Prendiamo a prestito l’ultimo capoverso del comunicato Fiom e Nidil:
“Questi cinquanta giorni di presidio, giorno e notte, trentasei giorni di sciopero ci hanno anche mostrato il protagonismo delle lavoratrici e dei lavoratori e anche una grande disponibilità al conflitto da parte dei giovani e dei precari. Una lotta esemplare per tutto il territorio, anche in vista di un autunno che si annuncia molto preoccupante.

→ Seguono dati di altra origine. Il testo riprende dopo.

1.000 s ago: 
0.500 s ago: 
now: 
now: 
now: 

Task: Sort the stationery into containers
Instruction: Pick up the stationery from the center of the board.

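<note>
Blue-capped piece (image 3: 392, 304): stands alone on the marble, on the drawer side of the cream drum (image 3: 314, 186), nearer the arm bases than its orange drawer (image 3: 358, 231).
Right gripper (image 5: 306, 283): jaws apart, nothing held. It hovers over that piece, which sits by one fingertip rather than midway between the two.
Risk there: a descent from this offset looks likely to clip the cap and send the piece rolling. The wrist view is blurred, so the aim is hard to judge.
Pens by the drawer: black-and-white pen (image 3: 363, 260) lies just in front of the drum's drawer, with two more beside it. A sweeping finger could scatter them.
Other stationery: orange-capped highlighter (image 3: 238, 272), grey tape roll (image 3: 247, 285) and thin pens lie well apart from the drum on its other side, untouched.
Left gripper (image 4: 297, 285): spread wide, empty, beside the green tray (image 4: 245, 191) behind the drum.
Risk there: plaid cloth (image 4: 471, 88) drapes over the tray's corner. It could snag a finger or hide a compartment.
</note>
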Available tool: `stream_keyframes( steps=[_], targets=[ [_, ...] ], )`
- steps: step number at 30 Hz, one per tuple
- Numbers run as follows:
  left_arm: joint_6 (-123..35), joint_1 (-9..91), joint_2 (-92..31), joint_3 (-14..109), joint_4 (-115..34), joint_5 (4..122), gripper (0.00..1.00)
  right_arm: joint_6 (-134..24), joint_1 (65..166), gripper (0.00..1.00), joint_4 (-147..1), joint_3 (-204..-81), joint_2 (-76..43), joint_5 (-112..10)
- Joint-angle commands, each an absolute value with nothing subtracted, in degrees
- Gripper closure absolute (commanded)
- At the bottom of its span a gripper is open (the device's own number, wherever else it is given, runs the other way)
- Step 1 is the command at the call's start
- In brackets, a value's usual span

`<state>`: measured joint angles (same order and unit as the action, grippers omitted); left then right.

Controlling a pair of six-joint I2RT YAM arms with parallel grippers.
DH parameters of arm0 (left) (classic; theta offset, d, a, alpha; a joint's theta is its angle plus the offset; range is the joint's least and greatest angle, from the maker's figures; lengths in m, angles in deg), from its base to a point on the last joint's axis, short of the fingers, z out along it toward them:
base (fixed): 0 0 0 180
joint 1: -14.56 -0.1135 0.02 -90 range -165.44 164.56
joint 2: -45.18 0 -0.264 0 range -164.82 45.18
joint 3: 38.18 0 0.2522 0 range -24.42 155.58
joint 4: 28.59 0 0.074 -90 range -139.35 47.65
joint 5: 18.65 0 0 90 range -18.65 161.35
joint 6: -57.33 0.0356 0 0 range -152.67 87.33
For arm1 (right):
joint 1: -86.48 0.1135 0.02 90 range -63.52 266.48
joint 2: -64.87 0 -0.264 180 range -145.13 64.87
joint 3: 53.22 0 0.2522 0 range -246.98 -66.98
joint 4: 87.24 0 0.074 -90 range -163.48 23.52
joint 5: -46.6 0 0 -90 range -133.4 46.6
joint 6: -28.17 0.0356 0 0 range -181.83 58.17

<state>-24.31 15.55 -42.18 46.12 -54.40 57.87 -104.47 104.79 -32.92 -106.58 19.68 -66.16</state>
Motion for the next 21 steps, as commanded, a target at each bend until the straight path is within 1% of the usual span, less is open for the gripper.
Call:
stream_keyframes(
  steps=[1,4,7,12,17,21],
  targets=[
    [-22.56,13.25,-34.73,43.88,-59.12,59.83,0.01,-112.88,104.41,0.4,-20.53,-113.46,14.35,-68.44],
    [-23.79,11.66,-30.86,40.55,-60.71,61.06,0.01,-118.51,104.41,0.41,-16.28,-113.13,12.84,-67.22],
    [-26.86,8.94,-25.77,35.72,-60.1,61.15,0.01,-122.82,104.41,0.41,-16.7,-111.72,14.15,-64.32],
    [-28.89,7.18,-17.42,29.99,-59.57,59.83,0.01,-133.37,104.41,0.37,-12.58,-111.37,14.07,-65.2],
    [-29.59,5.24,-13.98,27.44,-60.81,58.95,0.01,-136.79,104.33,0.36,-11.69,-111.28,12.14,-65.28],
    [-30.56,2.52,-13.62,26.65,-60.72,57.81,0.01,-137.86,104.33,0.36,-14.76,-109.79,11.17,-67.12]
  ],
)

Ma verso questo autunno andiamo con la consapevolezza che tra i lavoratori c’è quella dignità, quel coraggio e quella serietà di cui tutto il Paese ha estremamente bisogno in un momento difficile come quello che stiamo vivendo”.
Condividiamo a pieno il giudizio su quanto fatto dalle lavoratrici e dai lavoratori della FIAC. Così come siamo certi che dobbiamo prepararci per un autunno caratterizzato dalla crescente offensiva del padronato. Dalle fabbriche abbiamo già visto che è possibile rispondere con gli scioperi come è stato nelle giornate di marzo in difesa del diritto alla salute contro la sete di profitto. Non esiste un Paese idealizzato, una barca su cui padroni e lavoratori navigano fianco a fianco verso un traguardo comune. Sarà dura lotta di classe che già i padroni portano avanti. Per questo abbiamo bisogno di una FIOM e di una CGIL che cambino passo anche rispetto a quello che abbiamo visto nella vertenza FIAC. Per quanto sia stato e sarà importante il supporto logistico alle lotte, così come l’appello a delegati e lavoratori ad essere presenti e sostenere un presidio o un picchetto, fondamentale rimane il ruolo di direzione e riferimento generale per estendere ed unire le lotte, imprescindibile se si vuole salvare l’occupazione nel prossimo autunno dove le fabbriche che chiuderanno saranno decine. Lotte come abbiamo visto da parte dei lavoratori della FIAC si moltiplicheranno e non possono rimanere questioni limitate a una singola fabbrica e al suo territorio. Così sarà più facile per i lavoratori “resistere un minuto di più del padrone” come hanno più volte gridato con forza le lavoratrici e i lavoratori FIAC.
Solo basandosi sulla forza della classe lavoratrice unita a sostegno di parole d’ordine all’altezza dello scontro possiamo liberarci da ogni sfruttamento. Per dare un futuro alle fabbriche che, come FIAC, chiudono o licenziano bisogna nazionalizzarle senza indennizzo e porle sotto la gestione e il controllo dei lavoratori.